▼▼▼

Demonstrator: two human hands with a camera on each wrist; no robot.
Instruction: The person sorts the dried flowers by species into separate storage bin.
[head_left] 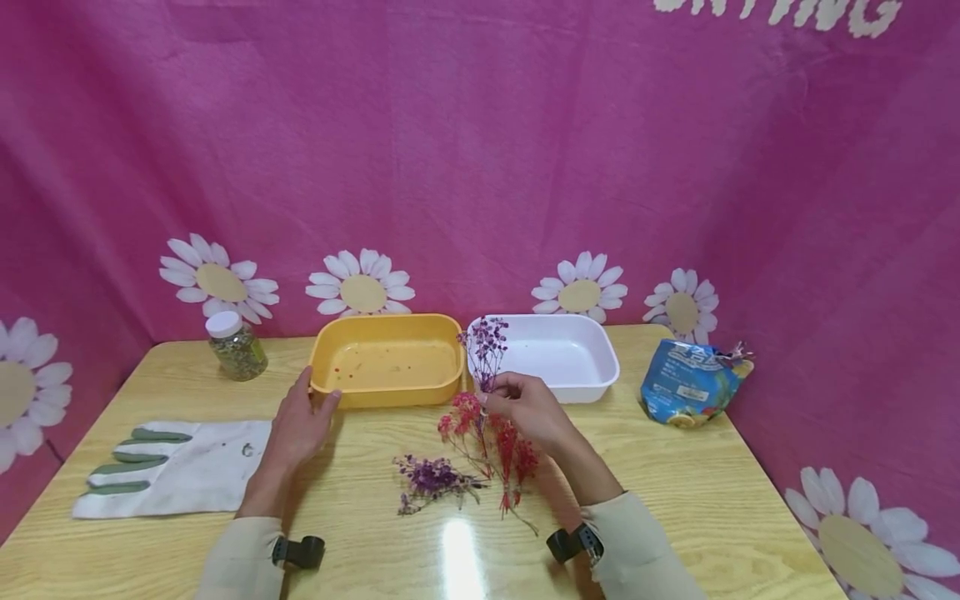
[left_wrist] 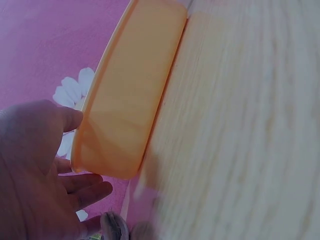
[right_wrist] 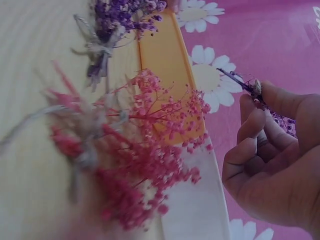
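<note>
Pinched between the thumb and fingers of my right hand (head_left: 531,408) is a small purple dried-flower bunch (head_left: 487,342), upright before the white basin in the head view. Its stem end shows at the fingertips in the right wrist view. My left hand (head_left: 298,429) holds the near left corner of the yellow basin (head_left: 386,397), thumb against the rim (left_wrist: 82,125) and the lower fingers loose beside it. Red dried-flower bunches (right_wrist: 145,155), tied with string, lie on the table below my right hand. Another tied purple bunch (head_left: 431,479) lies to their left.
The white basin (head_left: 577,392) stands right of the yellow one, which has small bits on its floor. A blue bag (head_left: 686,383) is at the right. A lidded jar (head_left: 238,350) and a white-green glove (head_left: 187,467) are at the left. A pink curtain hangs behind the table.
</note>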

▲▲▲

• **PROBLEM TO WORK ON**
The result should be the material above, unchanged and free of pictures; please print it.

• **EXERCISE RESULT**
Demonstrator: two human hands with a camera on each wrist; no robot.
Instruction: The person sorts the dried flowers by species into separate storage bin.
[head_left] 
[left_wrist] 
[right_wrist] 
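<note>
Pinched between the thumb and fingers of my right hand (head_left: 531,408) is a small purple dried-flower bunch (head_left: 487,342), upright before the white basin in the head view. Its stem end shows at the fingertips in the right wrist view. My left hand (head_left: 298,429) holds the near left corner of the yellow basin (head_left: 386,397), thumb against the rim (left_wrist: 82,125) and the lower fingers loose beside it. Red dried-flower bunches (right_wrist: 145,155), tied with string, lie on the table below my right hand. Another tied purple bunch (head_left: 431,479) lies to their left.
The white basin (head_left: 577,392) stands right of the yellow one, which has small bits on its floor. A blue bag (head_left: 686,383) is at the right. A lidded jar (head_left: 238,350) and a white-green glove (head_left: 187,467) are at the left. A pink curtain hangs behind the table.
</note>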

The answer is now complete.